*Your objective*. The expected output is the data itself, duplicated in full.

________________

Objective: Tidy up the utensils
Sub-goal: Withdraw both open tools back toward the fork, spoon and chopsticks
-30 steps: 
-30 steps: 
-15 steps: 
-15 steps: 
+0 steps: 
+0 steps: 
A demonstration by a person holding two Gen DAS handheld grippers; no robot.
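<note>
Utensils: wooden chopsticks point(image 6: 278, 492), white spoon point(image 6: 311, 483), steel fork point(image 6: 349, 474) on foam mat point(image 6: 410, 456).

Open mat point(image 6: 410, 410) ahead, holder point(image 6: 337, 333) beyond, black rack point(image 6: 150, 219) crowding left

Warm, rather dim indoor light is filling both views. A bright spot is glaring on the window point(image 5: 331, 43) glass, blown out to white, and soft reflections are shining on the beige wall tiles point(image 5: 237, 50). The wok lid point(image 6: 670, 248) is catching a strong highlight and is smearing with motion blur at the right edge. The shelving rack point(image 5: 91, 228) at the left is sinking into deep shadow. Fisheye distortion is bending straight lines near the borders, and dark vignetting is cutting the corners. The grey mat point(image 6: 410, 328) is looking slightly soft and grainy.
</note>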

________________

*The answer*.
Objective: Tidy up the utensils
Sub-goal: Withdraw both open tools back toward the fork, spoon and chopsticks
-30 steps: 
-30 steps: 
-15 steps: 
-15 steps: 
+0 steps: 
+0 steps: 
A demonstration by a person holding two Gen DAS handheld grippers; no robot.
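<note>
Utensils: wooden chopsticks point(image 6: 278, 492), white spoon point(image 6: 311, 483), steel fork point(image 6: 349, 474) on foam mat point(image 6: 410, 456).

Open mat point(image 6: 410, 410) ahead, holder point(image 6: 337, 333) beyond, black rack point(image 6: 150, 219) crowding left

Warm, rather dim indoor light is filling both views. A bright spot is glaring on the window point(image 5: 331, 43) glass, blown out to white, and soft reflections are shining on the beige wall tiles point(image 5: 237, 50). The wok lid point(image 6: 670, 248) is catching a strong highlight and is smearing with motion blur at the right edge. The shelving rack point(image 5: 91, 228) at the left is sinking into deep shadow. Fisheye distortion is bending straight lines near the borders, and dark vignetting is cutting the corners. The grey mat point(image 6: 410, 328) is looking slightly soft and grainy.
</note>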

Nothing remains to add to the output.